Membres

dimanche 25 janvier 2015

Que c'est dur d'être simple!

- J’ai glissé d’un rocher, je suis mal tombé, mon genou a pris un coup et j’ai mal au dos. Je ne peux pas m’appuyer sur ma jambe gauche. J’ai du ramper sur les fesses pour arriver ici et allumer du feu.
- Et vous n’aviez pas pris votre portable ?
- Non, je suis un sauvage qui compte sur sa bonne étoile !
- C’est quand même une sécurité aujourd’hui.
- Je n’ai pas l’impression que l’on était en insécurité avant.
- On va vous aider à marcher jusqu’à la voiture. Vous allez tenir ou il faut aller chercher de l’aide ?
- En m’appuyant sur vous et ma jambe valide, cela devrait aller. Il faut éteindre le feu.
Après avoir sécurisé le feu autant que possible, elles aidèrent Michel à se mettre debout. Il grimaça, mais se laissa faire. Chacune d’un côté, lui au milieu, les bras sur leurs épaules, ils marchèrent doucement jusqu’à la voiture. Il monta tant bien que mal devant. Tout s’était ralenti. Jusqu’à présent il s’était pris en charge, et cela avait fonctionné. Maintenant c’était elles qui se chargeaient de lui. Cela ne lui était pas arrivé depuis si longtemps d’être aidé à ce point, d’être dépendant en fait. Mais il était trop fatigué pour penser. Il se laissait aller.
Après avoir fait demi-tour, ce qui ne fut pas chose facile, entre les arbres et le manque de visibilité, ils prirent la direction de la maison.

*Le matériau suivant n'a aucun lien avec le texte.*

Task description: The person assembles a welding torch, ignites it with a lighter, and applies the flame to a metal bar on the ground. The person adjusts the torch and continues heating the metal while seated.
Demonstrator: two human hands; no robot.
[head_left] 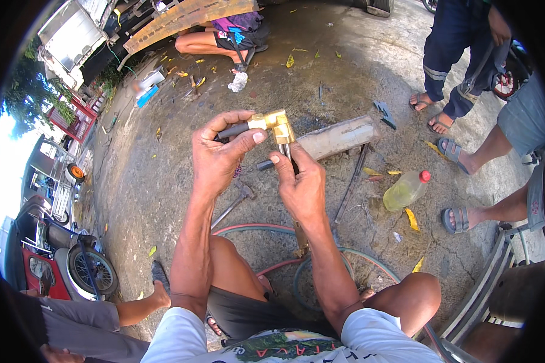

- Que fait-on ? Comment vous sentez-vous ? On va vers la ville chercher un hôpital, on téléphone, on attend demain ?
- Je pense que cela devrait aller. Une nuit de repos et je verrais demain.
- Vous n’avez rien de cassé ?
- Non, je ne crois pas.
- Vous allez dormir à la maison, on ne peut pas vous laisser tout seul, vous êtes incapable de quoique ce soit.
- Je me sens comme un enfant qui a fait une bêtise, et n’ose plus rien faire. Je suis gêné.
- Qu’est-ce qui est le plus confortable : d’être gêné, ou de passer la nuit dehors ?
- ...
- On va s’occuper de vous.
- Vous m’avez tirée d’affaire avec la voiture, c’est à notre tour, sauf que c’est un peu plus grave.
- Il est plus facile d’aider que d’être aidé ! dit Michel.
- Tout est à vivre, non ?
- La vie nous laisse-t-elle le choix ?
Ils arrivèrent devant la maison de Michel. Il demanda que l’on ferme les volets, indiqua pour prendre des vêtements secs et chauds. Quelques minutes après, ils arrivèrent chez Corinne.
Il se laissa aider pour sortir et conduire à l’intérieur. Elles lui proposèrent un fauteuil, et s’occupèrent d’un repas chaud.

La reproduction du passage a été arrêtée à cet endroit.